Exercise prompt: Start at the top of the records below and copy them exactly to the end.

*** Opening of Records ***

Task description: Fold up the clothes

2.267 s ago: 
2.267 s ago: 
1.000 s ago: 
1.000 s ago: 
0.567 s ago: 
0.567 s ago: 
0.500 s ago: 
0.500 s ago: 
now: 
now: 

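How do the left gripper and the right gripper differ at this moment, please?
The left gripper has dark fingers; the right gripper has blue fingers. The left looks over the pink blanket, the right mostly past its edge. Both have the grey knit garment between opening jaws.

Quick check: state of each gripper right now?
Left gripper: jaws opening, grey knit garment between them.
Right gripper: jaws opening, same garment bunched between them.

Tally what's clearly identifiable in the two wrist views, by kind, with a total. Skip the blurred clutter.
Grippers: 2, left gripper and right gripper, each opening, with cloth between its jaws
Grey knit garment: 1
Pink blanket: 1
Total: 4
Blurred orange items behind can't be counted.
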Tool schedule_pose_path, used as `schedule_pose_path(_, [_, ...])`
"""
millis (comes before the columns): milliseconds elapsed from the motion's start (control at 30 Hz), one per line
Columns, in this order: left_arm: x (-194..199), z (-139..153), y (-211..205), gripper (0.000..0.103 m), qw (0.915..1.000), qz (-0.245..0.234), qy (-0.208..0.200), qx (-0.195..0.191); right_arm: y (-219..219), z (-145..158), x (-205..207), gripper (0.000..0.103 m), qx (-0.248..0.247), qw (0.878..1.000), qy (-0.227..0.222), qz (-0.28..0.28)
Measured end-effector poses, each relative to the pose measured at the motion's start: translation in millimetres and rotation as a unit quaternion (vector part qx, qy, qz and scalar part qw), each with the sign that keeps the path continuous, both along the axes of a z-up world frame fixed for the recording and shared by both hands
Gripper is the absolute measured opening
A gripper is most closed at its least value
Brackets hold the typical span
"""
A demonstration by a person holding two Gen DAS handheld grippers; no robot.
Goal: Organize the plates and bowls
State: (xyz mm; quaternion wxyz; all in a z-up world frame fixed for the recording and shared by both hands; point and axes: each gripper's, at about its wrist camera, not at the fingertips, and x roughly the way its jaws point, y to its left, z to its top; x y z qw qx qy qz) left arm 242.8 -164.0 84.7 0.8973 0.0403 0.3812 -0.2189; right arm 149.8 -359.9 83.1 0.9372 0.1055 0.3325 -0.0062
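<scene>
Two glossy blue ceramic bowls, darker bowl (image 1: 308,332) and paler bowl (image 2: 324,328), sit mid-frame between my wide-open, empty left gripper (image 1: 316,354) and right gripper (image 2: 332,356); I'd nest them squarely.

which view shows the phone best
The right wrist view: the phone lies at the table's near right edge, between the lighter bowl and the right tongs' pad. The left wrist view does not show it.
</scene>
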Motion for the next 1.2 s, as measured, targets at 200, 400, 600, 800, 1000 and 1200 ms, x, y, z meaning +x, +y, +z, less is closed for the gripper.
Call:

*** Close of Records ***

Reply:
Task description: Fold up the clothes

2.267 s ago: 
2.267 s ago: 
1.000 s ago: 
1.000 s ago: 
0.567 s ago: 
0.567 s ago: 
0.500 s ago: 
0.500 s ago: 
now: 
now: 

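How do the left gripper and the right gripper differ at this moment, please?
The left gripper has dark fingers; the right gripper has blue fingers. The left looks over the pink blanket, the right mostly past its edge. Both have the grey knit garment between opening jaws.

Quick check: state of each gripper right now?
Left gripper: jaws opening, grey knit garment between them.
Right gripper: jaws opening, same garment bunched between them.

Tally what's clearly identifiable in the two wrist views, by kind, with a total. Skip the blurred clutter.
Grippers: 2, left gripper and right gripper, each opening, with cloth between its jaws
Grey knit garment: 1
Pink blanket: 1
Total: 4
Blurred orange items behind can't be counted.
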Tool schedule_pose_path, used as `schedule_pose_path(_, [_, ...])`
"""
millis (comes before the columns): milliseconds elapsed from the motion's start (control at 30 Hz), one per line
Columns, in this order: left_arm: x (-194..199), z (-139..153), y (-211..205), gripper (0.000..0.103 m), qw (0.915..1.000), qz (-0.245..0.234), qy (-0.208..0.200), qx (-0.195..0.191); right_arm: y (-219..219), z (-145..158), x (-205..207), gripper (0.000..0.103 m), qx (-0.248..0.247), qw (0.878..1.000), qy (-0.227..0.222), qz (-0.28..0.28)
Measured end-effector poses, each relative to the pose measured at the motion's start: translation in millimetres and rotation as a unit quaternion (vector part qx, qy, qz and scalar part qw), each with the sign that keeps the path continuous, both along the axes of a z-up world frame fixed for the recording and shared by both hands
Gripper is the absolute measured opening
A gripper is most closed at its least value
Brackets hold the typical span
"""
A demonstration by a person holding two Gen DAS handheld grippers; no robot.
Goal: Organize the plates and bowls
State: (xyz mm; quaternion wxyz; all in a z-up world frame fixed for the recording and shared by both hands; point and axes: each gripper's, at about its wrist camera, not at the fingertips, and x roughly the way its jaws point, y to its left, z to its top; x y z qw qx qy qz) left arm 242.8 -164.0 84.7 0.8973 0.0403 0.3812 -0.2189; right arm 149.8 -359.9 83.1 0.9372 0.1055 0.3325 -0.0062
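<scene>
Two glossy blue ceramic bowls, darker bowl (image 1: 308,332) and paler bowl (image 2: 324,328), sit mid-frame between my wide-open, empty left gripper (image 1: 316,354) and right gripper (image 2: 332,356); I'd nest them squarely.

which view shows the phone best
The right wrist view: the phone lies at the table's near right edge, between the lighter bowl and the right tongs' pad. The left wrist view does not show it.
</scene>
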Motion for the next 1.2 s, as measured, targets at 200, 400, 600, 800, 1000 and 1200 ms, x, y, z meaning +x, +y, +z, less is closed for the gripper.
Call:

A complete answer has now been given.